:: Work instructions ::
Of all the lines in the entries below, give again exactly those starting at the line containing "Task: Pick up" and ending at the line containing "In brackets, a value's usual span", both ends included, and no others.

━━━━

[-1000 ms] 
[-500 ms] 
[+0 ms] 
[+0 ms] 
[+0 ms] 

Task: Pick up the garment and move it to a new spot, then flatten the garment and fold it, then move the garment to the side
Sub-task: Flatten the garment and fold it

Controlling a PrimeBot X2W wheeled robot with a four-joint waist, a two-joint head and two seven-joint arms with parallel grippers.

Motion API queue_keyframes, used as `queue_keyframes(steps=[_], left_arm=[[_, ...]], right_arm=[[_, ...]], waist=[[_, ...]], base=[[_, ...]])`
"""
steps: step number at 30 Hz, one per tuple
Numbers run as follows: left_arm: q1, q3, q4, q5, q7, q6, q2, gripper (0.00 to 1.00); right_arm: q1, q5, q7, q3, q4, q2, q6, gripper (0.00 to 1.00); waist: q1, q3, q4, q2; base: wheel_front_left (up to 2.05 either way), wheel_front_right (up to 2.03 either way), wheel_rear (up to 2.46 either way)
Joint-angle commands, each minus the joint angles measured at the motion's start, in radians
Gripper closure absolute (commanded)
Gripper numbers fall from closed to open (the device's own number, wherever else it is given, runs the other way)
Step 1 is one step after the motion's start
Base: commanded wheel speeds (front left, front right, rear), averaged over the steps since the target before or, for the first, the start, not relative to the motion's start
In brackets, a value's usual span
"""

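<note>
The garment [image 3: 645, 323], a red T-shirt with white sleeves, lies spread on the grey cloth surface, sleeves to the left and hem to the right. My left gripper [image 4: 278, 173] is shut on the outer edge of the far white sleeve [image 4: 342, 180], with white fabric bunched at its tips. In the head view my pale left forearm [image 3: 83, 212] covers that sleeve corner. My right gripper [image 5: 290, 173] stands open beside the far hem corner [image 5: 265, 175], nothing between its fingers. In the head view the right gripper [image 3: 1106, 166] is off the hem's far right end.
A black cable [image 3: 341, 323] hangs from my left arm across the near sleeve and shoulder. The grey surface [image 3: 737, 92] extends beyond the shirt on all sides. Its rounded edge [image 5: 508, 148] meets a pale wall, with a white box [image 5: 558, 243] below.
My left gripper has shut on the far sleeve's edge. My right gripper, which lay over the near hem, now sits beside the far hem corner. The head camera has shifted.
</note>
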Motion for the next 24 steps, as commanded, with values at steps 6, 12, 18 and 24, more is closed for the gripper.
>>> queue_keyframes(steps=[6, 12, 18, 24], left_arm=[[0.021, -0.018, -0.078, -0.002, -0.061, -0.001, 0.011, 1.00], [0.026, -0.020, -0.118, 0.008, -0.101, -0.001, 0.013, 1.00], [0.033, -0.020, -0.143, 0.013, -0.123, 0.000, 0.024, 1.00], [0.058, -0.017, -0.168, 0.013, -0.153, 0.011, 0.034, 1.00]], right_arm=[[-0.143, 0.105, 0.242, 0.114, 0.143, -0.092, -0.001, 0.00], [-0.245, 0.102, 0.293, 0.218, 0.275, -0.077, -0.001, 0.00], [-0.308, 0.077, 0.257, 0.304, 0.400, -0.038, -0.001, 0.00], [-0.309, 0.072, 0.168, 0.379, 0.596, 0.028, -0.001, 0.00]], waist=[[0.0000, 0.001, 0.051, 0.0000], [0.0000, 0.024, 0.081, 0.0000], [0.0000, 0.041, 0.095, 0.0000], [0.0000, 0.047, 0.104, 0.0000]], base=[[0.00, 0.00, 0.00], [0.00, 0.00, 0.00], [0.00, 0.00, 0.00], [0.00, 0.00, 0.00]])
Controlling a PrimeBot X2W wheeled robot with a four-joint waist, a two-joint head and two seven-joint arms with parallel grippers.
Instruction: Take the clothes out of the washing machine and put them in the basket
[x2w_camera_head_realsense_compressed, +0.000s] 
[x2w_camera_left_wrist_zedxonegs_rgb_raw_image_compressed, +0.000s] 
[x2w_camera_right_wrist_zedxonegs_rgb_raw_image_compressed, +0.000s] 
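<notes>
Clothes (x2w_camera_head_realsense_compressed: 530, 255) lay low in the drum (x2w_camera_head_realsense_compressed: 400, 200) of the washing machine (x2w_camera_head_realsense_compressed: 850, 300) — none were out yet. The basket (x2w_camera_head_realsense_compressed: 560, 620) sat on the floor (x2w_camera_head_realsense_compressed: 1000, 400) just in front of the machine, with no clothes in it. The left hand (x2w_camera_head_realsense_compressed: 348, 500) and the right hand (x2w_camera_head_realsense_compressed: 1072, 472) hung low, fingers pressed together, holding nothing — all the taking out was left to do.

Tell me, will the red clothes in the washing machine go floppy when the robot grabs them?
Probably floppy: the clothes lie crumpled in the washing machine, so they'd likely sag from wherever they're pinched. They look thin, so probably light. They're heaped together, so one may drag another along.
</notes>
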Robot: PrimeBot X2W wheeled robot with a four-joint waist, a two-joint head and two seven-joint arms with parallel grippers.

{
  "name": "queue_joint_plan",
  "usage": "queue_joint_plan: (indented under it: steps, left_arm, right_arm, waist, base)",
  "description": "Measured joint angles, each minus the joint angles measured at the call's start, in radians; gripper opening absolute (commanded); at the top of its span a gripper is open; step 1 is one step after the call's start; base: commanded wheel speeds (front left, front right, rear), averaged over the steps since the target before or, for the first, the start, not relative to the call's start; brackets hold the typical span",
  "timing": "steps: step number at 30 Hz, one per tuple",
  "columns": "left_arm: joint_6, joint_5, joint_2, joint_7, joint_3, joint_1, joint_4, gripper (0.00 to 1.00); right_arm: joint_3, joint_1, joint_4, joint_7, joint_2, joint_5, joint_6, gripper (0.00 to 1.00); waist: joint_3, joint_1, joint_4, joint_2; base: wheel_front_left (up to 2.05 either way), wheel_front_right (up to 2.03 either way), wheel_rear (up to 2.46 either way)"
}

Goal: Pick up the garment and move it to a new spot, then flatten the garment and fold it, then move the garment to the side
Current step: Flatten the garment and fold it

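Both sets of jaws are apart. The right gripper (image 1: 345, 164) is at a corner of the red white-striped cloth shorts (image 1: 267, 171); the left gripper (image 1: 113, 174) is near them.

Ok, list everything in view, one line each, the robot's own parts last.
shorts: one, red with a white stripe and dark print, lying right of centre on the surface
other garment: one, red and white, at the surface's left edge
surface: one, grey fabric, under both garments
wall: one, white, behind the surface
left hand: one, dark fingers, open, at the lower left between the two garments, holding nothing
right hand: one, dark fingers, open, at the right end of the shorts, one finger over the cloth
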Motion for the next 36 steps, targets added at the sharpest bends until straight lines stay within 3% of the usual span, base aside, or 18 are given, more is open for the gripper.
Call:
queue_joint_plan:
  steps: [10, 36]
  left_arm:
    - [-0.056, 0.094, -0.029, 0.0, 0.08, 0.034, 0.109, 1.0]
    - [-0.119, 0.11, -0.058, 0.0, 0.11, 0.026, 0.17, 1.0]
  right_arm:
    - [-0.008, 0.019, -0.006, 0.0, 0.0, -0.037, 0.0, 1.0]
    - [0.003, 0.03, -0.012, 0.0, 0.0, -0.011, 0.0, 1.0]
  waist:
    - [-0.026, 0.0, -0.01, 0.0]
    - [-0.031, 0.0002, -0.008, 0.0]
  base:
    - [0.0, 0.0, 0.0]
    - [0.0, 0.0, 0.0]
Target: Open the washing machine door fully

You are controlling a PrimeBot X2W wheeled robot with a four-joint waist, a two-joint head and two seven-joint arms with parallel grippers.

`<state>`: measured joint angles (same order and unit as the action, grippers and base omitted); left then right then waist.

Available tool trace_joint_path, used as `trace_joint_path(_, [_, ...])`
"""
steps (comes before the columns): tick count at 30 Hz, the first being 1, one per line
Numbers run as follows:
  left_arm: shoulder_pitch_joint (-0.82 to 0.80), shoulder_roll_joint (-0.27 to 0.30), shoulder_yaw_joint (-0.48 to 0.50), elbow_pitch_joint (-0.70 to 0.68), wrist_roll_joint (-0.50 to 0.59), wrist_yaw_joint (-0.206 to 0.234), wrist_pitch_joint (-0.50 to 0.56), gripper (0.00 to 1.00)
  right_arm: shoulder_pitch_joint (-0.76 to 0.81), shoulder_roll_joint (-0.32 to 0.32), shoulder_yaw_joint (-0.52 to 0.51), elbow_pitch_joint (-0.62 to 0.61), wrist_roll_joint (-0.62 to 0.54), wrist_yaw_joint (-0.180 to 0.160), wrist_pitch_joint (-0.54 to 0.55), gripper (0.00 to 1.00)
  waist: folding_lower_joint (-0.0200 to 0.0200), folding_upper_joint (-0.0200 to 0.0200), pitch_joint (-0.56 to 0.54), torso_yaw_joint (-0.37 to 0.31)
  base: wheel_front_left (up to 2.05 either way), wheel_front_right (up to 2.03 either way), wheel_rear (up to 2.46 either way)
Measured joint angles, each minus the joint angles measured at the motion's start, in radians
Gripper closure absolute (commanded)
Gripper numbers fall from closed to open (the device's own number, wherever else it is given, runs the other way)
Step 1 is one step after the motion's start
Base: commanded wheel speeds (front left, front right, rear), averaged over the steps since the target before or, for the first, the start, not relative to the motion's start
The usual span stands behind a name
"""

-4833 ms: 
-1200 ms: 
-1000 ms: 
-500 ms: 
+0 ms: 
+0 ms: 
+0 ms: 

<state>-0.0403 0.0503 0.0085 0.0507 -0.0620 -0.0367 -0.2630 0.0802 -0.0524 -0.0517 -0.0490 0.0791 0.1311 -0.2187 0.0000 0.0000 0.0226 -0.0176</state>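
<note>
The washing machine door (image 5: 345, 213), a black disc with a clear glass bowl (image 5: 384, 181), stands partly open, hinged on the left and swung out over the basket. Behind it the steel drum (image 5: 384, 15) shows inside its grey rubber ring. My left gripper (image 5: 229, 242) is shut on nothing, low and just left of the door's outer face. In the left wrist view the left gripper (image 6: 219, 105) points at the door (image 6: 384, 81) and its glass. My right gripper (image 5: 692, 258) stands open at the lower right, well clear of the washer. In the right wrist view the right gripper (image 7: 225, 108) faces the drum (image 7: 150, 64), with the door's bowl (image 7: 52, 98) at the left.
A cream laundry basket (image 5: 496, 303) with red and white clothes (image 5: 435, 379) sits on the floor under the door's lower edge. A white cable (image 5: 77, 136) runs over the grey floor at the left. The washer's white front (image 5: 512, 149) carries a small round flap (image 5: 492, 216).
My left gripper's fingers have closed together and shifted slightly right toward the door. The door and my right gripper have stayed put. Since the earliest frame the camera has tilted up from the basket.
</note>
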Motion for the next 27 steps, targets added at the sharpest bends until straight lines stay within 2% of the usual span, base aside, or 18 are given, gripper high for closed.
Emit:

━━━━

:: Answer below ::
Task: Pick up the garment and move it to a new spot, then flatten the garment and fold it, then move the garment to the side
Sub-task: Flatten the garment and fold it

Controlling a PrimeBot X2W wheeled robot with a four-joint waist, a two-joint head and two seven-joint arms with parallel grippers.

Motion API queue_keyframes, used as `queue_keyframes(steps=[_], left_arm=[[_, ...]], right_arm=[[_, ...]], waist=[[_, ...]], base=[[_, ...]])`
"""
steps: step number at 30 Hz, one per tuple
Numbers run as follows: left_arm: q1, q3, q4, q5, q7, q6, q2, gripper (0.00 to 1.00); right_arm: q1, q5, q7, q3, q4, q2, q6, gripper (0.00 to 1.00); waist: q1, q3, q4, q2; base: wheel_front_left (up to 2.05 either way), wheel_front_right (up to 2.03 either way), wheel_rear (up to 2.46 either way)
Joint-angle commands, each minus the joint angles measured at the motion's start, in radians
Gripper closure absolute (commanded)
Gripper numbers fall from closed to open (the device's own number, wherever else it is given, runs the other way)
Step 1 is one step after the motion's start
Base: commanded wheel speeds (front left, front right, rear), averaged over the steps since the target before or, for the first, the start, not relative to the motion's start
In brackets, a value's usual span

The response to this exercise is now finished.